Activity
Using the records below, filter for lines that contain the string "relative" and copy them out.

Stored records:
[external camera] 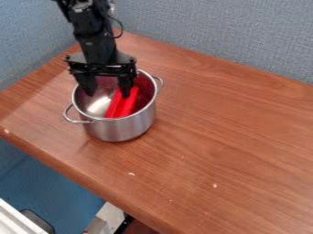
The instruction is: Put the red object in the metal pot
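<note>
The metal pot (120, 123) stands on the left part of the wooden table, shiny, with a loop handle at its left side. Inside it the red object (128, 101) leans against the far right wall, its lower end on the pot's bottom. My black gripper (104, 89) hangs straight down over the pot's left half, its fingers spread wide and reaching just inside the rim. It is open and nothing sits between the fingers; the red object is to the right of them, apart from the grip.
The brown wooden table (221, 137) stretches to the right and front of the pot. Its front edge (73, 178) drops to a blue floor. A blue-grey wall (221, 27) runs behind.
</note>
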`<state>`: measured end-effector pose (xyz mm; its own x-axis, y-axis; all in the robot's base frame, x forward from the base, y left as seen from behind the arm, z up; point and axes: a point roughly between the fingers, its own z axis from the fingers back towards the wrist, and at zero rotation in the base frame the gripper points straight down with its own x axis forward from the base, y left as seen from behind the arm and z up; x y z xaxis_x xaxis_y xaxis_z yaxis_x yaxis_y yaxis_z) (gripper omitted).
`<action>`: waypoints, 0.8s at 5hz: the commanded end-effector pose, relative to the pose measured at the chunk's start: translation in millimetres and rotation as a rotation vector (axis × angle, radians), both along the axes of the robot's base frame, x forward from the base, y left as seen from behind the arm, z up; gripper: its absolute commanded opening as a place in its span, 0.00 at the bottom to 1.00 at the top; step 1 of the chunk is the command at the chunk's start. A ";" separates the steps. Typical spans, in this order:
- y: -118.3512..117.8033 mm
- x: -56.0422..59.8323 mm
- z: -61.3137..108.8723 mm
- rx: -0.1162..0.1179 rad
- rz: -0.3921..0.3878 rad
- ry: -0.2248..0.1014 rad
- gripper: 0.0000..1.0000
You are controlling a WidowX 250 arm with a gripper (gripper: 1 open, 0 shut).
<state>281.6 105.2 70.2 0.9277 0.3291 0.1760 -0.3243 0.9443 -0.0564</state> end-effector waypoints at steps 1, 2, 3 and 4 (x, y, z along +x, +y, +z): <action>6.9 3.4 4.9 0.017 -0.010 -0.035 1.00; 6.6 8.7 23.5 0.019 -0.011 -0.019 1.00; 2.2 12.9 59.5 -0.002 0.026 -0.052 1.00; -1.5 14.0 95.1 -0.003 0.048 -0.058 1.00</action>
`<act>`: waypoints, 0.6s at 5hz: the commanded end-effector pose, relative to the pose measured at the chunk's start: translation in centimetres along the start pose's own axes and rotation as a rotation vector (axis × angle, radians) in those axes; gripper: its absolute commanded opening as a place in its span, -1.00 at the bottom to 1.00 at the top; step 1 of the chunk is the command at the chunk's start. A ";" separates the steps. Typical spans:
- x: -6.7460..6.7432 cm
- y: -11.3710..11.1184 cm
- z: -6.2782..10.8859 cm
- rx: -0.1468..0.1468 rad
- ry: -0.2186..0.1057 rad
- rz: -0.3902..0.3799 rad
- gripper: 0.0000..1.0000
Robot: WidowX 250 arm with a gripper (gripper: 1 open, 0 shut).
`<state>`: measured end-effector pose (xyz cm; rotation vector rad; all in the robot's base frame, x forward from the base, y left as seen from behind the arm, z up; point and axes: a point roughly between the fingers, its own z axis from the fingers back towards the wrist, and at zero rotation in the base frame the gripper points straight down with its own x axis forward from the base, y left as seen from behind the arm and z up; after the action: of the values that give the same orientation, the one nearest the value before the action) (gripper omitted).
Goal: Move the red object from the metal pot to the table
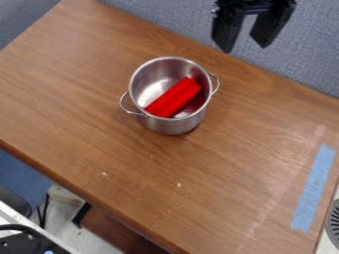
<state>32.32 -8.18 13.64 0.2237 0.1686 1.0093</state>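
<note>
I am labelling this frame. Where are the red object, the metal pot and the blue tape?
red object (175, 96), camera view, middle of the bar.
metal pot (142, 78), camera view, left inner wall.
blue tape (312, 186), camera view, middle of the strip.

Small round steel pot (169, 94): shiny, polished metal, reflective inside wall. Bright red bar-shaped block (176, 96) in it: smooth, plain, plastic-looking, slight sheen. Large brown tabletop (93, 109): wood grain, smooth, semi-gloss with pale scuffs. Blue tape strip (312, 185): matt. Black gripper (253, 24): matt, dark.
</note>
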 end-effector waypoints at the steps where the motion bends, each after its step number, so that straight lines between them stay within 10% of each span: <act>1: 0.8 -2.0 0.0 -0.022 -0.036 -0.137 1.00; 2: 1.4 -2.5 -2.8 0.045 -0.065 -0.303 1.00; 3: 3.6 -1.6 -4.8 0.036 -0.076 -0.449 1.00</act>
<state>33.70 -5.85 6.13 0.2685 0.2254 0.5465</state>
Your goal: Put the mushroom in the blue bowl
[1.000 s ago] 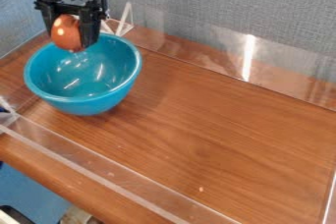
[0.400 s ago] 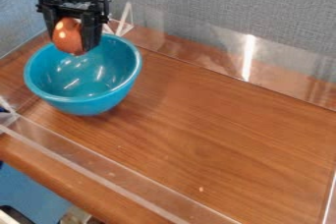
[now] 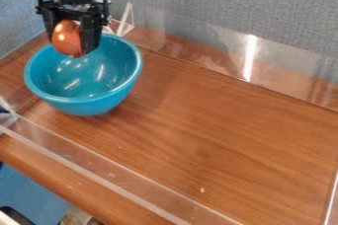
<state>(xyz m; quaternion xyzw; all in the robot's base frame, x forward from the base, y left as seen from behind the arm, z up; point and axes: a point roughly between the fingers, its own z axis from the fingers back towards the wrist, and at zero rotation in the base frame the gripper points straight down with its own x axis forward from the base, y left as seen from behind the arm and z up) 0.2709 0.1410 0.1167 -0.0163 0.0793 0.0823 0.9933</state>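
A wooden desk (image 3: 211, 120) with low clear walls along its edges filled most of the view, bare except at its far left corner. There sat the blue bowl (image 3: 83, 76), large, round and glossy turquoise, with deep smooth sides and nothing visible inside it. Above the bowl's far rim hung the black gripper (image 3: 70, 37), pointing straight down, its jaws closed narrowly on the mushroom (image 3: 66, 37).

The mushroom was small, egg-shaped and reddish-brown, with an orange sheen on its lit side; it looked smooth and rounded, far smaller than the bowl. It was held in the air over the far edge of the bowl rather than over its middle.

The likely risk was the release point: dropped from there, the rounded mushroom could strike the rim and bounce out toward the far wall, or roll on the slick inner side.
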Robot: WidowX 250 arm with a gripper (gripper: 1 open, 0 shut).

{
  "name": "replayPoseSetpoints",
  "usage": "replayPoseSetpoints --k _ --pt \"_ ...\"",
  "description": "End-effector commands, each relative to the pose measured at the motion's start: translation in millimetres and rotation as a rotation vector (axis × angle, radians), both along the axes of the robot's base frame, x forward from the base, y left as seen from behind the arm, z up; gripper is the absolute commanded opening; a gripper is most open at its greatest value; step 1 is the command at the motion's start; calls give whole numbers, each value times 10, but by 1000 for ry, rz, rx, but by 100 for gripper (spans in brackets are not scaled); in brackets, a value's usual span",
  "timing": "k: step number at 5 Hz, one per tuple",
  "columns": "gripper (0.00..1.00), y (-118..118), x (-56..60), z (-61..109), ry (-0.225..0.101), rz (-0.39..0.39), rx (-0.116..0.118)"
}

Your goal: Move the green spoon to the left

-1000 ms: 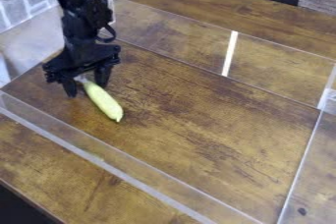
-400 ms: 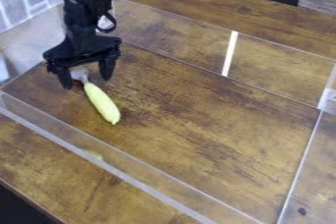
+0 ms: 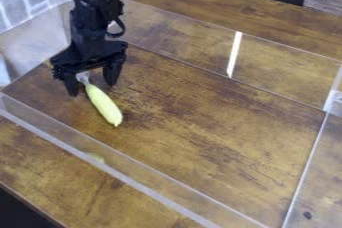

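"Gripper [image 3: 88, 74] fingers spread apart, a robot arm [image 3: 94, 17] leans over the bowl end of a green spoon [image 3: 103, 104] on a wooden table [image 3: 214, 132]. Is it gripping anything?"

"Nothing appears clamped. One finger stands to each side of the grey metal bowl [image 3: 84, 79]; whether either touches it cannot be told from this angle. The yellow-green handle lies uncovered, slanting toward the table's near edge."

"And where does the spoon rest?"

"Near the table's left edge, toward its near left corner, just inside a clear strip [image 3: 160, 195] that runs along the near side. A white stripe [image 3: 235, 54] marks the wood well apart, toward the far edge."

"Which step, then?"

"Probably the release, judging by the spoon's place at left and the parted fingers, though an approach to a grasp would look much alike."

"What does the next move require?"

"If the spot is judged far enough left, a straight lift, fingers kept wide, so neither tip drags the bowl. If not, a careful close around it and another shift left."
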State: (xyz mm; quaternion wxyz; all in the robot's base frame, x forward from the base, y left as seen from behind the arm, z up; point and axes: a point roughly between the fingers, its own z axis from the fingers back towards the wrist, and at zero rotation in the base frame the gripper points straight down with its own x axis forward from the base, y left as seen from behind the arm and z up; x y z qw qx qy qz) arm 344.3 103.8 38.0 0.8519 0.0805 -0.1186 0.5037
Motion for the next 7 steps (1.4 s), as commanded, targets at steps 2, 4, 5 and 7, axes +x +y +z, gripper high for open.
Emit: replayPoseSetpoints --k 2,4,5,7 --pt "100 202 63 116 -22 65 -9" --pt "100 225 123 98 1 94 -32" --pt "100 116 266 291 -8 47 -59" --pt "100 -19 381 768 -23 -121 -122"
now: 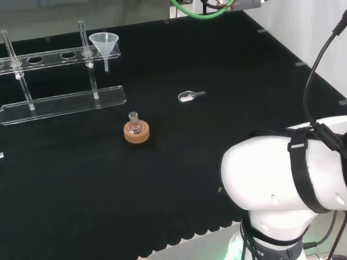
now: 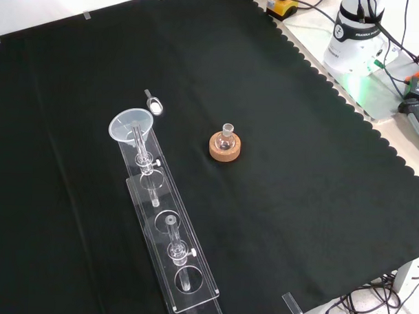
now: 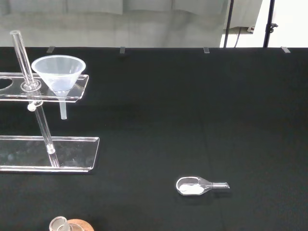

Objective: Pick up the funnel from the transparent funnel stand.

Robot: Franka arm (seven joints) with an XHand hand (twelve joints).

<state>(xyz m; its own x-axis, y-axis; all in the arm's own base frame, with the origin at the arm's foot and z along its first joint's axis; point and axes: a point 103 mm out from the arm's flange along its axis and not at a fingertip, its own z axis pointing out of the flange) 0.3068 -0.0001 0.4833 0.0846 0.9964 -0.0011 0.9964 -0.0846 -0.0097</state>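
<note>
While the arm's big white link (image 1: 282, 173) sits at the right of the head view, I honestly can't tell how the hand is set or whether it touches anything.

So, using the clear funnel stand (image 1: 62, 103) as the landmark: the funnel (image 1: 104, 44) sits upright in the end hole of the stand's upper shelf, at the right end in the head view. Its cone rests on the shelf and its spout hangs down through the hole, above the stand's base plate. 1 of the stand's upright rods (image 1: 87, 51) is just beside the funnel.

Near that same end of the stand, out on the black cloth (image 2: 298, 167), lies a small clear scoop (image 3: 196, 186) with something white in its bowl. It's apart from the stand, not touching it.

In front of the stand in the head view there's a small round flask (image 1: 135, 123) sitting in a cork ring (image 1: 136, 133), also clear of the stand. Nothing stands between the funnel and the open cloth on that side.
</note>
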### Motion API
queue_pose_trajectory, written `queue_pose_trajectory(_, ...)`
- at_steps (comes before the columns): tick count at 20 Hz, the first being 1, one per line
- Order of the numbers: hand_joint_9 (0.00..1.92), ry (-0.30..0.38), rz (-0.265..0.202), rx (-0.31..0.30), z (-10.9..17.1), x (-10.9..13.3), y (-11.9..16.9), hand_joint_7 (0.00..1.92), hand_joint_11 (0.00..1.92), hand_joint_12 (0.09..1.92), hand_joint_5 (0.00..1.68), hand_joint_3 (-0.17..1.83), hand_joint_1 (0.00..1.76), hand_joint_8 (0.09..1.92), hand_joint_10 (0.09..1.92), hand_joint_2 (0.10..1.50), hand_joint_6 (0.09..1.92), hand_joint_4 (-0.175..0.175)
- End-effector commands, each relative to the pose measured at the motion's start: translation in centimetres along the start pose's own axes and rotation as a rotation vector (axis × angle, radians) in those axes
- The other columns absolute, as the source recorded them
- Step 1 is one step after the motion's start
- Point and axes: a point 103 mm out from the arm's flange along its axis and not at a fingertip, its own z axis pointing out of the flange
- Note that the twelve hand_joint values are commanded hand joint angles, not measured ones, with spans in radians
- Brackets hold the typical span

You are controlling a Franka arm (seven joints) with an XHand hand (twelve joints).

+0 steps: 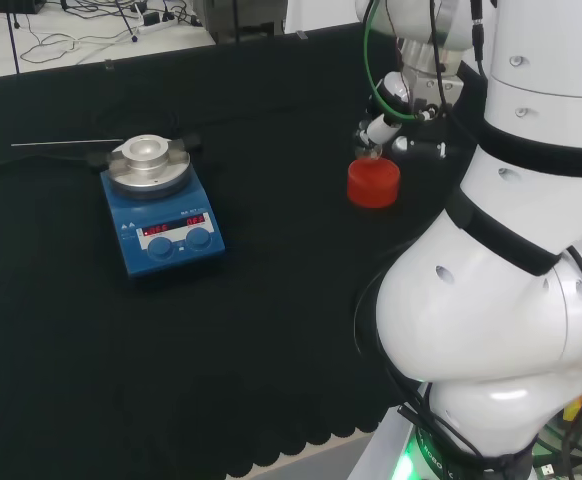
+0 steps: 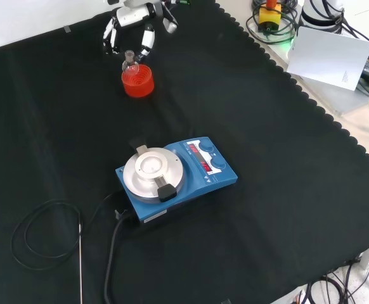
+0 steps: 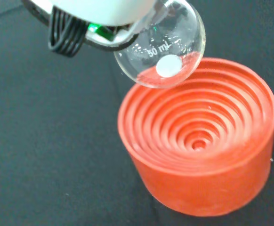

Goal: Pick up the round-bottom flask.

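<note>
The hand (image 2: 134, 28) hangs over the far part of the bench (image 2: 58, 114) in the front view, close to the cloth's far edge, with its black and white fingers (image 2: 111, 35) curled downward around the neck of the round-bottom flask (image 2: 130, 61). In the wrist view the flask (image 3: 163, 49) is clear glass with a white spot on its bulb, and the bulb hangs free above the near rim of the red ribbed stand (image 3: 200, 146), no longer seated in the stand's ringed hollow; whether the glass brushes the rim cannot be told. The neck end of the flask runs up under the blurred white part of the hand (image 3: 99, 9), so the exact points of contact are hidden. In the front view the stand (image 2: 137, 81) sits directly under the hand, and the flask's small bulb shows just above its top. In the head view the stand (image 1: 373, 182) lies toward the right of the cloth, beside the arm's own white links (image 1: 531, 230), with the hand (image 1: 386, 120) just above it. Well apart from the stand, near the middle of the bench in the front view, rests a blue magnetic stirrer hotplate (image 2: 175, 177) with a round metal top, and a black cable (image 2: 45, 234) with a thin metal probe (image 2: 80, 266) lies toward the near left corner.
</note>
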Motion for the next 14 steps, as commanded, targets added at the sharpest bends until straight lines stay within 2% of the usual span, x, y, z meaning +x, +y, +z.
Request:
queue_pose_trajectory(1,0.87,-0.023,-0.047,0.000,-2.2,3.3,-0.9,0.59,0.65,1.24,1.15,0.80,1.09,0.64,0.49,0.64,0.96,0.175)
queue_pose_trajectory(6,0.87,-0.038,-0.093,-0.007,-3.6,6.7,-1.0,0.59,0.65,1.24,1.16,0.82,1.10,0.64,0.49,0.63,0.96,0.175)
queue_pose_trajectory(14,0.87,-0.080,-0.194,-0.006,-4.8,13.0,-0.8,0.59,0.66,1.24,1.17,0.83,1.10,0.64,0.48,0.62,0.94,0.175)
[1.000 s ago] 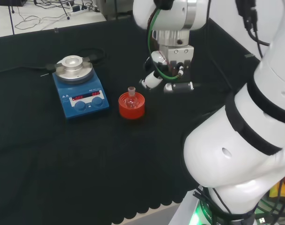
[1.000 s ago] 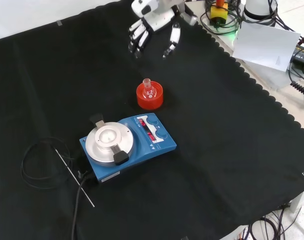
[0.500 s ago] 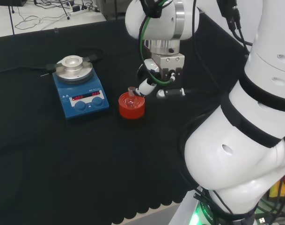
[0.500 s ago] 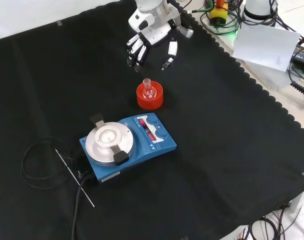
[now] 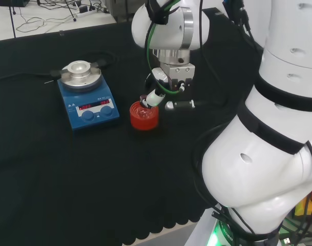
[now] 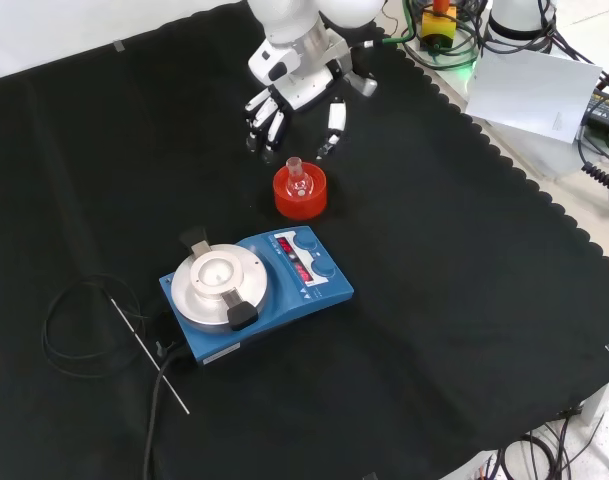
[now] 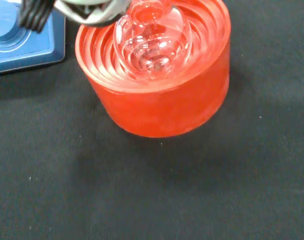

Problem solution
`<action>`: waypoints, 0.8s at 5hz: the commanded end-effector pose, relative to the pose measured at the chunk's start: translation in millimetres and rotation as a rotation vector (axis × angle, radians), both along the axes of the robot's base frame, x forward from the base, y left as seen from behind the arm, z up; gripper: its absolute commanded opening as a place in its span, 0.00 at the bottom to 1.00 at the top; step 1 of the chunk is the command at the chunk's start. A ";" separates the steps. Typical spans, in this order:
`<act>`: waypoints, 0.6s at 5hz: the commanded end-effector pose, relative to the pose measured at the chunk's start: translation in centimetres along the start pose's own axes and rotation as a rotation vector (axis × angle, radians) in those axes; gripper: its absolute commanded opening as a place in its span, -1.00 at the bottom to 1.00 at the top; step 1 of the chunk is the command at the chunk's start. A ";" separates the steps. Typical spans:
  "description": "End-effector commands, each relative to the pose measured at the motion's start: translation in millimetres and rotation as a rotation vector (axis × angle, radians), both along the axes of the robot's base frame, x forward from the base, y left as seen from behind the arm, z up; gripper is the absolute commanded opening; a gripper is most open at its greatest value; step 1 is the command at the motion's start; calls give whole numbers, each value times 10, but by 1000 for ry, rz, rx, but by 100 for gripper (spans in brackets are not scaled); in brackets, a value's usual span",
- End-effector commands, each relative to the pose measured at the motion's start: translation in centimetres along the start pose's own axes and rotation as a rotation vector (axis × angle, radians) in those axes

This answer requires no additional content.